Physical Stretch Plays a Role
The sheer size of the baby matters too. As the uterus stretches in late pregnancy, specialized pressure-sensing channels in the uterine muscle and in the nerves running through the birth canal convert that mechanical force into chemical signals. Research published in Science identified two types of these channels working in complementary ways: one type sits in the uterine muscle itself and responds to pre-labor contractions by turning on genes that make the muscle more contractile. The other type sits in sensory nerves in the birth canal and triggers what’s known as the Ferguson reflex, a feedback loop where pressure on the cervix signals the brain to release more oxytocin, which causes stronger contractions, which pushes the baby down further, which creates more pressure.
This is one reason why labor tends to accelerate once it’s underway, and why women carrying twins or larger babies sometimes deliver earlier. More stretch means earlier activation of these mechanical pathways.
Prostaglandins Soften the Cervix and Drive Contractions
Two types of prostaglandins handle separate but equally important jobs. One (PGE2) is primarily responsible for softening and thinning the cervix, breaking down the dense collagen that kept it sealed shut. The other (PGF2α) is a powerful stimulant of uterine contractions, producing consistent, sustained tightening of the muscle. PGE2 actually has a more complex effect on the uterus itself, causing an initial contraction followed by relaxation, which is why it’s more useful for cervical preparation than for driving labor forward.
The inflammatory response triggered by the baby’s lung signals increases production of both prostaglandins. PGF2α also circulates to the ovaries, where it contributes to reducing progesterone production, further tipping the balance toward labor.
Braxton Hicks vs. True Labor Contractions
All of these signals build gradually, which is why many women experience weeks of “practice” contractions before the real thing. Braxton Hicks contractions are irregular, usually felt only in the front of the abdomen or in one specific area, and they tend to stay the same intensity or fade away. True labor contractions follow a recognizable pattern: they start in the mid-back and wrap around to the front, they get progressively stronger, and they come at increasingly regular intervals.
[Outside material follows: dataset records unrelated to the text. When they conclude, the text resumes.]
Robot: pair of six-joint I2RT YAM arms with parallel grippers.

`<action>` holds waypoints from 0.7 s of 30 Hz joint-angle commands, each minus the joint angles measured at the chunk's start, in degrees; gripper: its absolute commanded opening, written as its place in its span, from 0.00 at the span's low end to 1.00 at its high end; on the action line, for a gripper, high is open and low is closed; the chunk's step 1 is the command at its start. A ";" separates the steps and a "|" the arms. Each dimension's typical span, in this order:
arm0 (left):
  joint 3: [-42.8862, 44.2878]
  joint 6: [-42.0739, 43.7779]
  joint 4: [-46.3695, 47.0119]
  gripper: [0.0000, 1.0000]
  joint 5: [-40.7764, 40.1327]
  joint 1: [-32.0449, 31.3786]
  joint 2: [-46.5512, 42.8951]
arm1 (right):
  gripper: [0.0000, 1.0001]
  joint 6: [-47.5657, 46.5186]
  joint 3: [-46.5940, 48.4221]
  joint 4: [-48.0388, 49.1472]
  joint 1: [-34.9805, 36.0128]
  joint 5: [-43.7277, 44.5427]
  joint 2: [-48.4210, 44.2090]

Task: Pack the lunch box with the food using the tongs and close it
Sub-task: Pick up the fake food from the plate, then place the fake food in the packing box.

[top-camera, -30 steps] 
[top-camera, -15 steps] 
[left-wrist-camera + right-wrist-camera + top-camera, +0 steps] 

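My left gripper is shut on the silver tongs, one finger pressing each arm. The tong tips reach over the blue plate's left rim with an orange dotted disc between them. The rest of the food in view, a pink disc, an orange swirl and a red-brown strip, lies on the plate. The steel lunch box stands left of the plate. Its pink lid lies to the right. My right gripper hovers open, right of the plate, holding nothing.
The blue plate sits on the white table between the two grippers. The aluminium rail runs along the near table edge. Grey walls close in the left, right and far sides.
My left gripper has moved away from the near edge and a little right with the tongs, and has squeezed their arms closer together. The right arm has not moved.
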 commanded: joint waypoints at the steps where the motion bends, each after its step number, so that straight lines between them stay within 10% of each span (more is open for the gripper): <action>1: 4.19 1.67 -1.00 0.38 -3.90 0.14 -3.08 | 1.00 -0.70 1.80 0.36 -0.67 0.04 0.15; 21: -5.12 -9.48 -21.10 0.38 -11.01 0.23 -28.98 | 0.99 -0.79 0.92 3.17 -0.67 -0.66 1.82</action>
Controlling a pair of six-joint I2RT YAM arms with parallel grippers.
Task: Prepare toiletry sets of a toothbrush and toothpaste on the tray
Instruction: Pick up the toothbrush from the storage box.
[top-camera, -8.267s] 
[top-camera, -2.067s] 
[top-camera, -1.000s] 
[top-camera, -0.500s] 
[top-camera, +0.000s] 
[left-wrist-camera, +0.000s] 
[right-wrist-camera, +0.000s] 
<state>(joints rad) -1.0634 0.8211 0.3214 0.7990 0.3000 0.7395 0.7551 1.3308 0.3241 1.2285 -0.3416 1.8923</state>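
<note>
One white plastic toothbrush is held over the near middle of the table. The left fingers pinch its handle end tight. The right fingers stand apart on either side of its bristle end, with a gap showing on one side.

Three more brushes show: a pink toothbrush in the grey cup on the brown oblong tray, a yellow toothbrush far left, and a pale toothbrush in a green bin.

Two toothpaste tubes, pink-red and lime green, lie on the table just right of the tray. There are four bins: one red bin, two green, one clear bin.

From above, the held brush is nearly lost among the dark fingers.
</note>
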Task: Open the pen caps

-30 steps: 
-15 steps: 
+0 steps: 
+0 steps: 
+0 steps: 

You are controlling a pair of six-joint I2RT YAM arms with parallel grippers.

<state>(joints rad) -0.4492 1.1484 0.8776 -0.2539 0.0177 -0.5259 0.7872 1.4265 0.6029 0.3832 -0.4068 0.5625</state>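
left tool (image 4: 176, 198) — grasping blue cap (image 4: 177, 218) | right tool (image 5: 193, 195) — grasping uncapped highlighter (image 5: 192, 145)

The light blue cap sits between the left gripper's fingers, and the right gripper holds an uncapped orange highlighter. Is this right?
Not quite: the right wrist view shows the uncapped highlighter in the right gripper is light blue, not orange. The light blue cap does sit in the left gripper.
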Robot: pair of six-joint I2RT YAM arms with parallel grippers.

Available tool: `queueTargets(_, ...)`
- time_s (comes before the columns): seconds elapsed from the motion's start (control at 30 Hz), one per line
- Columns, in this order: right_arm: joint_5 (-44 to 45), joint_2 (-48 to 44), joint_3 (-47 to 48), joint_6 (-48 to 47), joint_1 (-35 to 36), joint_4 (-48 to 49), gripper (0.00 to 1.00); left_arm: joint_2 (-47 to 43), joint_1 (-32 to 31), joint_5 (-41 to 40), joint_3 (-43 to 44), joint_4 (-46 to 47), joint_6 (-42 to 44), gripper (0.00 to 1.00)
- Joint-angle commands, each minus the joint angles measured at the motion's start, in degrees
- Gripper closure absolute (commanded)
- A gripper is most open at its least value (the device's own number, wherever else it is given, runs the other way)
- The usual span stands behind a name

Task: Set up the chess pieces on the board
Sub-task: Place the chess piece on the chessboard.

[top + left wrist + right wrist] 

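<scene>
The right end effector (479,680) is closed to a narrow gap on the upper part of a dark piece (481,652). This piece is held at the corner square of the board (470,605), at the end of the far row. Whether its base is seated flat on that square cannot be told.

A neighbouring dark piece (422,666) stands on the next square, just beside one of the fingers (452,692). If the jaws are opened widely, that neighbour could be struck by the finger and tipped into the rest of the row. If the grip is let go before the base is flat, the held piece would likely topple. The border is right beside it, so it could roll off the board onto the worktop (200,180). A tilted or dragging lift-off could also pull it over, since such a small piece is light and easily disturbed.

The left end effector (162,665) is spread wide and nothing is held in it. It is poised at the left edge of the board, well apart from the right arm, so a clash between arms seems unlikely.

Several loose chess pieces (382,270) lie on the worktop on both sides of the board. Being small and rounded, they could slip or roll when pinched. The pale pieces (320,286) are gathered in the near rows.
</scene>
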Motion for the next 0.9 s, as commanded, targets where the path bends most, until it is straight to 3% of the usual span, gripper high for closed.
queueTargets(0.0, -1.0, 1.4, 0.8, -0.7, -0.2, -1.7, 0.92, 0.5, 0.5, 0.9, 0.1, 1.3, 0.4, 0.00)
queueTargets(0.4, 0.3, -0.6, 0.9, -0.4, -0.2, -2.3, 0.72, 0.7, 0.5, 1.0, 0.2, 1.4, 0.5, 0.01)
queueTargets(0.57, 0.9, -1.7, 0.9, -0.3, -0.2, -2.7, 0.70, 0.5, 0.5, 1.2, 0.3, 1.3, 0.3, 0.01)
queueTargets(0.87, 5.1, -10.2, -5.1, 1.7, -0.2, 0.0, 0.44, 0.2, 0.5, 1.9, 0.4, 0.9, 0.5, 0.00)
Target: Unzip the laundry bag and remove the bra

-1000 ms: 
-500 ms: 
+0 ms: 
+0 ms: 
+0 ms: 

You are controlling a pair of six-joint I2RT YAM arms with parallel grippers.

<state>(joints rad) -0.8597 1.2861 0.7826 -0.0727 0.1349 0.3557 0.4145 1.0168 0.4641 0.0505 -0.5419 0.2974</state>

Braxton Hicks contractions do not dilate the cervix, no matter how uncomfortable they feel.
Other pre-labor signs include the loss of the mucus plug, which may appear as brownish or blood-tinged discharge. This “bloody show” means the cervix has started to change, but active labor can still be days away.
When All the Signals Converge
Labor isn’t defined by any single event. Clinically, it begins when regular, painful contractions produce progressive dilation or thinning of the cervix. The American College of Obstetricians and Gynecologists considers 6 centimeters of cervical dilation the start of active labor, the phase where things typically progress steadily toward delivery.
For practical purposes, the commonly used guideline is the 5-1-1 rule: head to the hospital when contractions come every 5 minutes, last at least 1 minute each, and have followed this pattern consistently for 1 hour. Early labor contractions may last only 30 to 45 seconds and come anywhere from 5 to 30 minutes apart, so there’s often a long ramp-up before that threshold is met.
What makes the whole system remarkable is its redundancy. The baby’s lungs, the placental clock, progesterone withdrawal, oxytocin receptor buildup, physical stretch, and prostaglandin production all feed into each other. No single pathway has to work perfectly because they reinforce one another. This is why labor, once it truly begins, tends to build its own momentum, and why the body rarely “misses” the signal entirely.